┌──

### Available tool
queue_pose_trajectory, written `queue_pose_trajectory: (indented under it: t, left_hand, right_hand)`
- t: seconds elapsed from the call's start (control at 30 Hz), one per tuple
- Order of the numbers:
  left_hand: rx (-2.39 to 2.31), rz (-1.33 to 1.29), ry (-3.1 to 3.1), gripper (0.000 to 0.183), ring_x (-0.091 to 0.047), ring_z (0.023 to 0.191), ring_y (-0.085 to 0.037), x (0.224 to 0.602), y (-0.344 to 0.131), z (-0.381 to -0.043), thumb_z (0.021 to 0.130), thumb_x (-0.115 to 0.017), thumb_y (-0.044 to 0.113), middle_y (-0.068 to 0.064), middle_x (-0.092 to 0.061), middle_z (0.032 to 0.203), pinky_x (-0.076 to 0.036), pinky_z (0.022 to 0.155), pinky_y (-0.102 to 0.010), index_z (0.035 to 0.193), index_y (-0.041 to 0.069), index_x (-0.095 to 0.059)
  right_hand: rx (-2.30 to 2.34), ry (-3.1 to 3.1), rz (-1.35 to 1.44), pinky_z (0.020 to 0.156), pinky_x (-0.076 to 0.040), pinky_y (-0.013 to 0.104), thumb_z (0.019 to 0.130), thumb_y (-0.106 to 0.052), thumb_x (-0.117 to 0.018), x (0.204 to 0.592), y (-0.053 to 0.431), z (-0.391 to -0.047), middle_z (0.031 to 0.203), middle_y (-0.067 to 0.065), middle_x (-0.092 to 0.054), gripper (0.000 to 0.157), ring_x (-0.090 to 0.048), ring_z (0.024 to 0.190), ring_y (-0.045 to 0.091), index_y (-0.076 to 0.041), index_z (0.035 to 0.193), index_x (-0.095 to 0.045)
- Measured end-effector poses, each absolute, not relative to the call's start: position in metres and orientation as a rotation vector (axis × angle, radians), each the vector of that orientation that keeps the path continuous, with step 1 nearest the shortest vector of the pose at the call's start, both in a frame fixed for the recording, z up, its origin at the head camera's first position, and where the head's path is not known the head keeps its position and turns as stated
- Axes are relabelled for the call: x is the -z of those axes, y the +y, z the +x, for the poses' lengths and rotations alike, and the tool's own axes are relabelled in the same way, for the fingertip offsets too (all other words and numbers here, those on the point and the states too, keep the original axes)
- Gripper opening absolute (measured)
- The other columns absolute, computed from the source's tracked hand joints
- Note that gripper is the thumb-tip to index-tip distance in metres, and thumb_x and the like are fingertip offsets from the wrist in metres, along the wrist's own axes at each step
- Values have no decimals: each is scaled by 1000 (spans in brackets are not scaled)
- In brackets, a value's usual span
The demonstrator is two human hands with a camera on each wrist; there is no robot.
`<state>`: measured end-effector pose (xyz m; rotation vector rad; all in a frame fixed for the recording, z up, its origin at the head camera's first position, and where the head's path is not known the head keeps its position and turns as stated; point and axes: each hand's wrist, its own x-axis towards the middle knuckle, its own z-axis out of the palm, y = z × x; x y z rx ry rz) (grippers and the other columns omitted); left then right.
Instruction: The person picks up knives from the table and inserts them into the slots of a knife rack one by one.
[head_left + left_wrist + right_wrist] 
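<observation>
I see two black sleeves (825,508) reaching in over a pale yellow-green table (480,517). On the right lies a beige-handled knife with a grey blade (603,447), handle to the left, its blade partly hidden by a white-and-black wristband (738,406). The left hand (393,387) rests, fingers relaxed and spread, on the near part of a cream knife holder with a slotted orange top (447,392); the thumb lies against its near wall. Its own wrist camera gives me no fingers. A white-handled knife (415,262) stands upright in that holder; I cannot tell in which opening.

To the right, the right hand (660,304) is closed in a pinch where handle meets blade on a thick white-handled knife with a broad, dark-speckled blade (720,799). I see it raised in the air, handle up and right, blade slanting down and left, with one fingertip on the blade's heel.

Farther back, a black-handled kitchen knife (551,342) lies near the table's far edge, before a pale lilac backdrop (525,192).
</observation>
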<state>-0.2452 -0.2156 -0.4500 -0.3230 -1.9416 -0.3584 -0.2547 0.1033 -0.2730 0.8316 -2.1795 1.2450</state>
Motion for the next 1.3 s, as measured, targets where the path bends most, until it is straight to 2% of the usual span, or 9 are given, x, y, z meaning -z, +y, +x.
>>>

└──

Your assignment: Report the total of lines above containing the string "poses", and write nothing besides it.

Solution: 2